* Exercise directions
Once the line containing "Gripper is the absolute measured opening" has been written out, stop; until then, restate each line of the entries below word for word from the first.

* Dataset records
———
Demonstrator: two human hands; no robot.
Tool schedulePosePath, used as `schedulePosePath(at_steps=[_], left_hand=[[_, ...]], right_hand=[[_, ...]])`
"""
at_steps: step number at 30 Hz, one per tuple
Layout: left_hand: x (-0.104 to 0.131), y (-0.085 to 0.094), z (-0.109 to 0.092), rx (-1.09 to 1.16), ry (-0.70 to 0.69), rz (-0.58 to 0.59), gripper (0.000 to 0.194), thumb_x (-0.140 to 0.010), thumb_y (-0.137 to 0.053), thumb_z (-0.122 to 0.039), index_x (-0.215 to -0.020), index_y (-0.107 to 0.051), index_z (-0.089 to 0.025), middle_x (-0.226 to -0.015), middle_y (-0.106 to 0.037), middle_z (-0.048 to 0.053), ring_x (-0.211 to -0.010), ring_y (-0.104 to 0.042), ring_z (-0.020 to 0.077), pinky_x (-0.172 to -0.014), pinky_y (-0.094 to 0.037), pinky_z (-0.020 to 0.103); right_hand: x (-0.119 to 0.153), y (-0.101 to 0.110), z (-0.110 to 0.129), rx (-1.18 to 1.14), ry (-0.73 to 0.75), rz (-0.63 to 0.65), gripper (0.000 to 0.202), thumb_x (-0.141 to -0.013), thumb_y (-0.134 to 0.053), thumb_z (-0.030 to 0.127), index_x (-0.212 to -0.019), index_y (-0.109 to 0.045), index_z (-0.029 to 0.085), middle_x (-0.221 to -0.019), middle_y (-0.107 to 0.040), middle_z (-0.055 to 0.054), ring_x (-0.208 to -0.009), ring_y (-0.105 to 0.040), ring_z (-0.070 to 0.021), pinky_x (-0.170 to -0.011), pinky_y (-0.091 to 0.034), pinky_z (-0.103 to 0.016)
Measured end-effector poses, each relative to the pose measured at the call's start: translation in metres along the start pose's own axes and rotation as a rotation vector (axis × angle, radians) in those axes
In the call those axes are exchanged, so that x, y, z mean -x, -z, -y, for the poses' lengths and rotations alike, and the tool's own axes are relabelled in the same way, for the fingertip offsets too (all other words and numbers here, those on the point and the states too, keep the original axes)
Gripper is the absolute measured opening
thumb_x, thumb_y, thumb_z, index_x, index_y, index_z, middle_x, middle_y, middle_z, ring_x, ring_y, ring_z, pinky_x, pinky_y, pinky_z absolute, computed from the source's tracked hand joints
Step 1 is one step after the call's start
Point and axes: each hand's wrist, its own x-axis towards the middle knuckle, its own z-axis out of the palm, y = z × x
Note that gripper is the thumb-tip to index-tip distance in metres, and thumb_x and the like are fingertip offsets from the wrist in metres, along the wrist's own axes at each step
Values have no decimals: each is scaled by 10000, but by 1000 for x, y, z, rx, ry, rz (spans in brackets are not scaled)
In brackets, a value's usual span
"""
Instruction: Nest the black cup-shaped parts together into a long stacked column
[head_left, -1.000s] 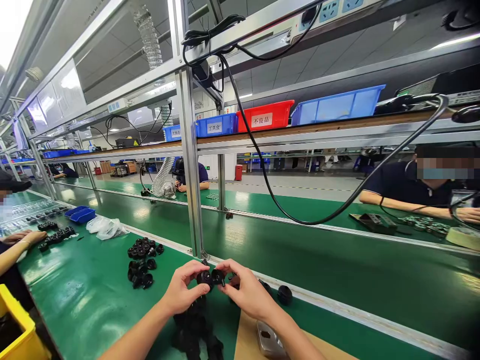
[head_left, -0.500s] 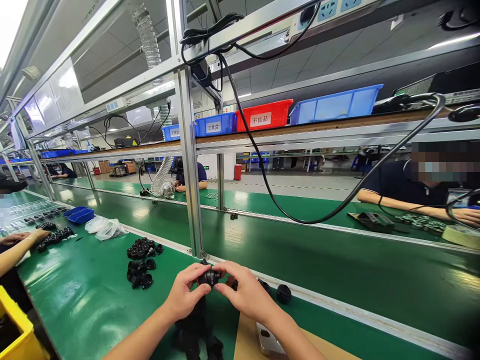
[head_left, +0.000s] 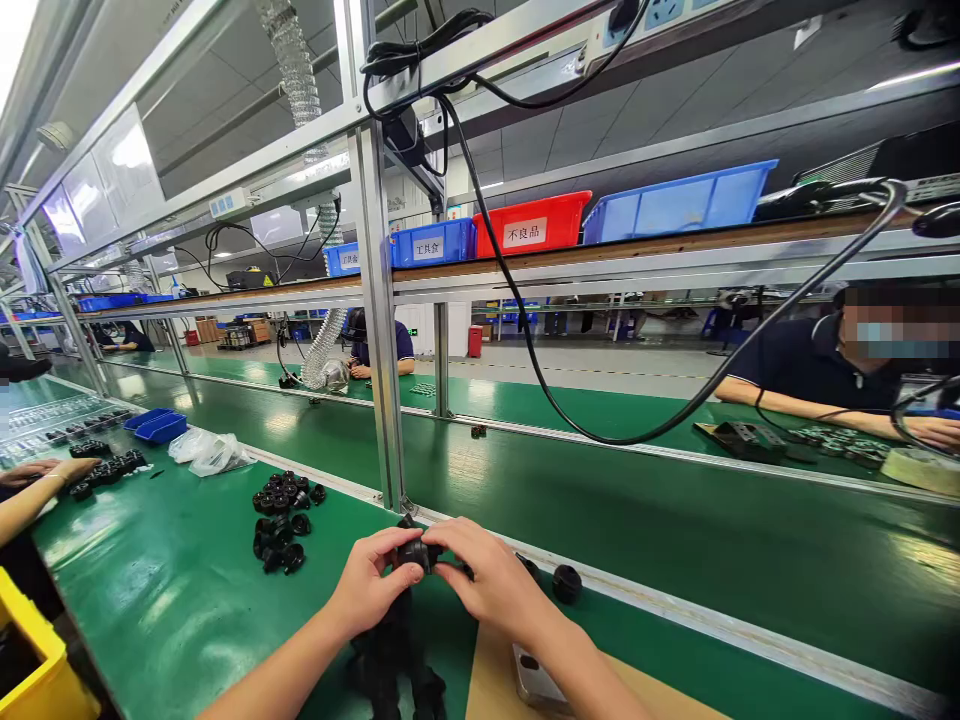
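A small black round part (head_left: 417,553) is held between both hands above the green bench. My left hand (head_left: 375,580) pinches its left side with thumb and fingers. On its right side, the fingertips of my right hand (head_left: 484,575) close round it. Below my hands lie more black parts (head_left: 394,660), partly blurred and dark. A single black round piece (head_left: 567,583) rests right of my right hand. To the left, a cluster of several black parts (head_left: 281,515) sits on the bench.
A metal post (head_left: 381,330) rises just beyond my hands. Brown board (head_left: 495,665) and a metallic device (head_left: 534,680) lie under my right forearm. Yellow bin (head_left: 45,650) stands lower left; blue trays (head_left: 157,427) and plastic bags (head_left: 210,453) lie farther back. Other people sit left and across.
My right fingers have closed slightly further over the black part, covering more of its right end. The view has shifted slightly. Small dark pieces beyond the post have moved slightly right.
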Motion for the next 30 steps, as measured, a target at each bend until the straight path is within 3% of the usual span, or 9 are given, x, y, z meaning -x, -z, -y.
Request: schedulePosePath(at_steps=[4,12,17,19,22,24,30], left_hand=[[0,0,0,20,1,0,409,-829,-854,-345,-1226,-810,-255,-1237,-784,103,-1144,-727,317,-1020,-602,421],[2,1,-3,1,1,36,420,-835,-851,-323,-1248,-804,-257,-1238,-801,98,-1136,-734,322,-1001,-597,417],[4,2,-4,-62,-23,14,404,-807,-852,-251,-1210,-823,-249,-1065,-812,75,-947,-727,270,-861,-589,357],[2,4,-6,-77,-30,-1,405,-800,-848,-236,-1204,-823,-247,-1042,-804,67,-923,-715,257,-846,-578,346],[0,7,-10,-83,-40,-23,399,-804,-833,-227,-1203,-816,-243,-1064,-794,62,-952,-708,252,-875,-565,344],[0,8,-11,-80,-39,-32,397,-800,-828,-215,-1197,-813,-238,-1068,-789,58,-959,-704,246,-883,-561,340],[1,6,-11,-26,12,20,388,-771,-858,-215,-1156,-820,-206,-1015,-815,65,-899,-731,237,-825,-590,319]], right_hand=[[1,1,0,-14,-16,-9,351,-905,-628,82,-1205,-681,256,-1259,-744,-60,-1187,-656,-249,-1047,-527,-419],[0,2,2,120,102,32,386,-942,-547,50,-1251,-665,248,-1279,-731,-64,-1156,-641,-256,-984,-524,-404],[3,1,5,231,-79,86,115,-980,-684,269,-1080,-720,226,-1040,-782,-57,-980,-696,-275,-843,-521,-379],[3,-1,6,265,-116,91,122,-1008,-654,315,-994,-728,219,-976,-781,-55,-943,-706,-279,-821,-513,-378],[3,-4,8,194,-128,26,204,-994,-677,343,-1169,-702,241,-1078,-781,-50,-977,-718,-269,-829,-519,-368],[2,-5,6,137,-110,-18,314,-972,-699,314,-1278,-656,258,-1162,-774,-53,-1014,-723,-265,-851,-529,-366],[3,-6,-3,181,109,3,332,-961,-604,134,-1282,-624,220,-1202,-758,-89,-1054,-693,-293,-879,-550,-417]])
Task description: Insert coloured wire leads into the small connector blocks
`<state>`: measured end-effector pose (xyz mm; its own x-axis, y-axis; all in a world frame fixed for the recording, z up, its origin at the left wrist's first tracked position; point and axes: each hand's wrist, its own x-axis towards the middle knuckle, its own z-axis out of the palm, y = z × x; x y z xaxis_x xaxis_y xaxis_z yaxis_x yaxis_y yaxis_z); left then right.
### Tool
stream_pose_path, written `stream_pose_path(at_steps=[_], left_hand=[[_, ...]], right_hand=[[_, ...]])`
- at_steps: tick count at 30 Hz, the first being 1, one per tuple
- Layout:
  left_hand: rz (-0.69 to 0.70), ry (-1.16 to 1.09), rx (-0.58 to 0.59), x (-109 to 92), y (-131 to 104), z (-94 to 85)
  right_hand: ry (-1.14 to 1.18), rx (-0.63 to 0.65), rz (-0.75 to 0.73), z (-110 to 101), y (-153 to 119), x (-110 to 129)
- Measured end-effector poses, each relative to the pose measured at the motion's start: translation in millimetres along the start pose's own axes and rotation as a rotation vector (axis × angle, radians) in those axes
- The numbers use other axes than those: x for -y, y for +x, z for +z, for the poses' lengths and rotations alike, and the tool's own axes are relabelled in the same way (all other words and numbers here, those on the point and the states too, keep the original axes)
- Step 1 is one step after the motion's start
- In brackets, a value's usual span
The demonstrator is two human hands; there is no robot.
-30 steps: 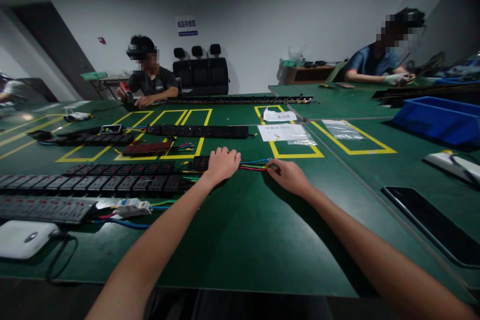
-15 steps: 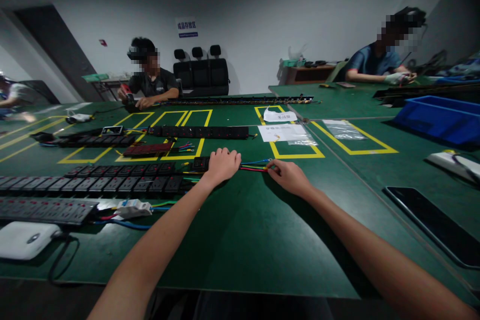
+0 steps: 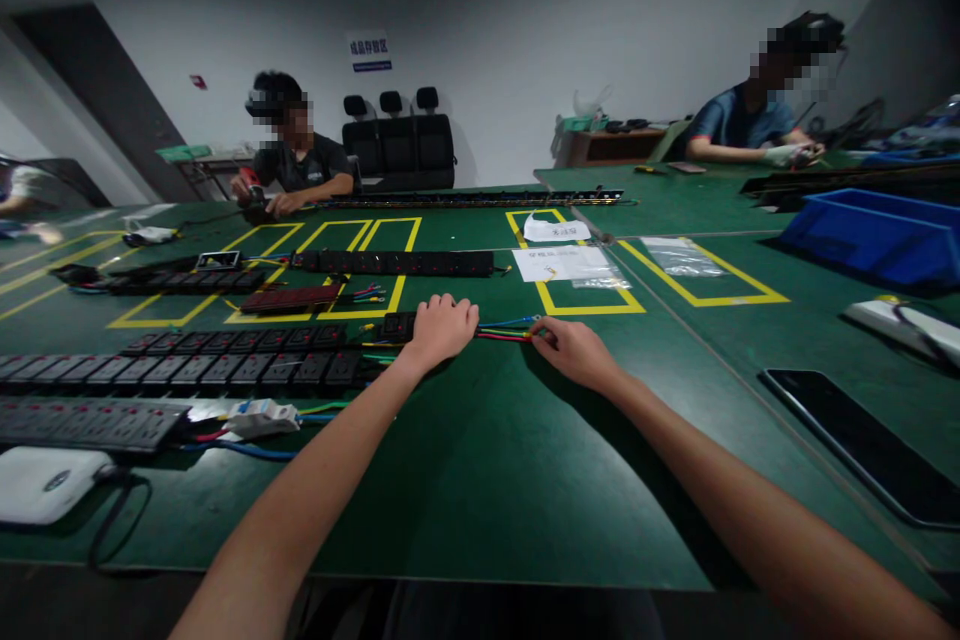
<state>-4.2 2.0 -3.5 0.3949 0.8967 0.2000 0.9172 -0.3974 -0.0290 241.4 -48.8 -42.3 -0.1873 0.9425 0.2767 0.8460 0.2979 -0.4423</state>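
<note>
My left hand (image 3: pixel 444 328) lies over a short black socket block (image 3: pixel 397 326), its fingers curled round the far side and covering the right part. From that block, several coloured wires (image 3: pixel 504 335) in red, green and blue run to the right. Their far ends are pinched between the thumb and fingers of my right hand (image 3: pixel 568 348); the blue wire's lug sticks out just beyond the fingertips. Left of the block stand rows of black socket strips (image 3: pixel 232 370), with loose wire ends at their right.
A grey socket strip (image 3: pixel 90 423) with a white breaker (image 3: pixel 262 416) and a white device (image 3: pixel 52 483) lie at near left. To the right are a phone (image 3: pixel 862 440) and a blue bin (image 3: pixel 870 240). Papers (image 3: pixel 555 265) lie ahead. Co-workers sit across the table.
The whole view has shifted slightly, so everything appears a little further left. Both hands keep their hold on the socket block and the wires.
</note>
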Motion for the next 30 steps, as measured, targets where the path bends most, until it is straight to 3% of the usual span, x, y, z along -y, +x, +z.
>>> stream_pose_path(at_steps=[30], left_hand=[[0.019, 0.055, -0.018, 0.5, 1.0, -0.4]], right_hand=[[0.009, 0.036, 0.022, -2.7, 1.4, 2.4]])
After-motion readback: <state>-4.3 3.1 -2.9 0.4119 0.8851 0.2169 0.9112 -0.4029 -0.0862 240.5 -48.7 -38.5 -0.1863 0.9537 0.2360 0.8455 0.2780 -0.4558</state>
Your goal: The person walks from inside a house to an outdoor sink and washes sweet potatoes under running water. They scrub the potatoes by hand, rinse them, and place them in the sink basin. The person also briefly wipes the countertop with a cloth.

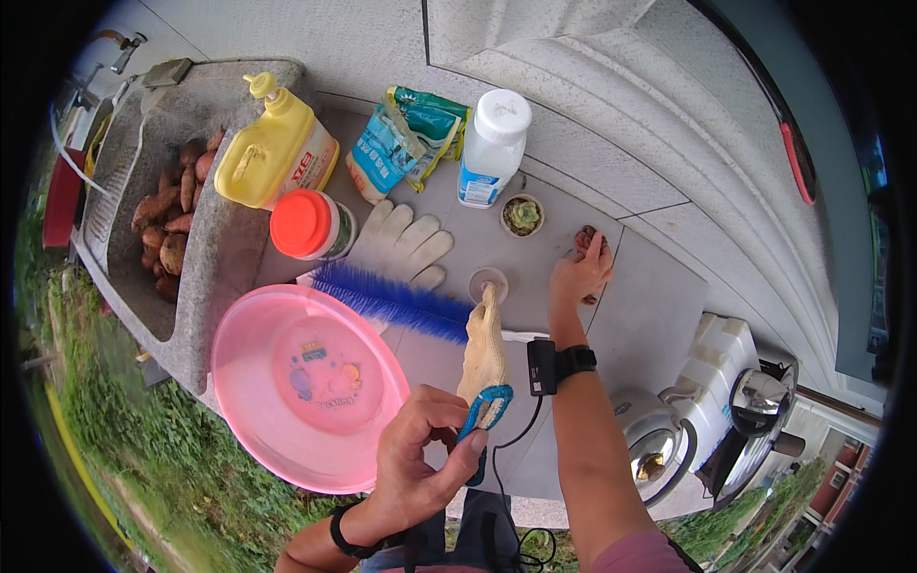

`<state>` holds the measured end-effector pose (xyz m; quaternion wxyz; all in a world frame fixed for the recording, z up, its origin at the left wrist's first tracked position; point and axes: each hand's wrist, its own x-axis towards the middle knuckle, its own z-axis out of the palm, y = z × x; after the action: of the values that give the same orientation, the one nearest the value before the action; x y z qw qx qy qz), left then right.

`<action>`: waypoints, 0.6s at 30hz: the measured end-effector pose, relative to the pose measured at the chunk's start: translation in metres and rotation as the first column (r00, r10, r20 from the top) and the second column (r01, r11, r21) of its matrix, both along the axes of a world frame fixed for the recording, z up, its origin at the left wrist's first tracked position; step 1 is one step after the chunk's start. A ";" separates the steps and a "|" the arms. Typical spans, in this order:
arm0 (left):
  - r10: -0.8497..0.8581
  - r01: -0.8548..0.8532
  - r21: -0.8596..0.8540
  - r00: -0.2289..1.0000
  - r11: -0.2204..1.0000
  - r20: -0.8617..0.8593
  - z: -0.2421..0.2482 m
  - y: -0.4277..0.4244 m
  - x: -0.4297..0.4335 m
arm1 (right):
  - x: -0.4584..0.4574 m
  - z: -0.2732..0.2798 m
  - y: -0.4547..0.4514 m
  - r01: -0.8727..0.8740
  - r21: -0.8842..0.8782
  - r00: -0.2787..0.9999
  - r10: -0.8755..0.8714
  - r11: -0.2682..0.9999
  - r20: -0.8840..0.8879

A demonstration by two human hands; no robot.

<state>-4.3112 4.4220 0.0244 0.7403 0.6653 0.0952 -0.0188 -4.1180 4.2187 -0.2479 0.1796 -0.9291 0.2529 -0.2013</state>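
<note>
My left hand [430, 448] pinches the blue-edged cuff of a cream knitted glove [483, 358], which hangs over the tiled counter. My right hand [582, 276] reaches to the far part of the counter, its fingers around a small reddish-brown object [586, 240] that they partly hide. Left of this hand stands a small potted succulent [523, 215]. A small round cup [489, 285] is partly behind the glove's tip. A blue bristle brush [401, 301] lies beside a white work glove [405, 243] on the counter.
A pink plastic basin [308, 387] sits at the near left. Behind it are a red-lidded jar [311, 225], a yellow pump bottle [276, 154], plastic packets [387, 154] and a white-capped bottle [491, 154]. A stone sink [229, 236] holds sweet potatoes [172, 222]. A metal kettle [648, 444] stands at right.
</note>
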 end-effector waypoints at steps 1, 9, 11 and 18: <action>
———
* Written reply
Demonstrator: two human hands; no robot.
Tool schedulePosePath, used as `schedulePosePath(at_steps=[_], left_hand=[[_, ...]], right_hand=[[_, ...]])`
"""
at_steps: step number at 30 Hz, one per tuple
Layout: left_hand: x (-0.104 to 0.131), y (-0.085 to 0.094), z (-0.109 to 0.092), rx (-1.09 to 1.16), ry (-0.70 to 0.69), rz (-0.58 to 0.59), gripper (0.000 to 0.194), thumb_x (-0.140 to 0.010), thumb_y (-0.137 to 0.053), thumb_z (-0.122 to 0.039), index_x (-0.215 to -0.020), index_y (-0.107 to 0.051), index_z (-0.089 to 0.025), middle_x (-0.226 to -0.015), middle_y (-0.106 to 0.037), middle_z (-0.048 to 0.053), ring_x (-0.211 to -0.010), ring_y (-0.104 to 0.042), ring_z (-0.020 to 0.077), pinky_x (-0.172 to -0.014), pinky_y (-0.094 to 0.037), pinky_z (-0.020 to 0.103); right_hand: x (-0.119 to 0.153), y (-0.101 to 0.110), z (-0.110 to 0.129), rx (-1.18 to 1.14), ry (-0.73 to 0.75), rz (-0.63 to 0.65), gripper (0.000 to 0.202), thumb_x (-0.141 to -0.013), thumb_y (-0.134 to 0.053), thumb_z (-0.030 to 0.127), index_x (-0.212 to -0.019), index_y (-0.109 to 0.045), index_z (-0.029 to 0.085), middle_x (-0.221 to -0.019), middle_y (-0.107 to 0.040), middle_z (-0.055 to 0.054), ring_x (-0.208 to -0.009), ring_y (-0.105 to 0.040), ring_z (-0.070 to 0.021), pinky_x (-0.170 to -0.011), pinky_y (-0.091 to 0.034), pinky_z (-0.103 to 0.016)
Measured end-effector poses, each relative to the pose measured at the call's start: translation in metres along the start pose's own axes and rotation as a rotation vector (axis × angle, radians) in those axes
In the call those axes are exchanged, so that x, y, z mean -x, -z, -y, for the poses' lengths and rotations alike, and the tool's own axes are relabelled in the same way, for the fingertip offsets too (all other words and numbers here, those on the point and the states too, keep the original axes)
Gripper is the absolute measured opening

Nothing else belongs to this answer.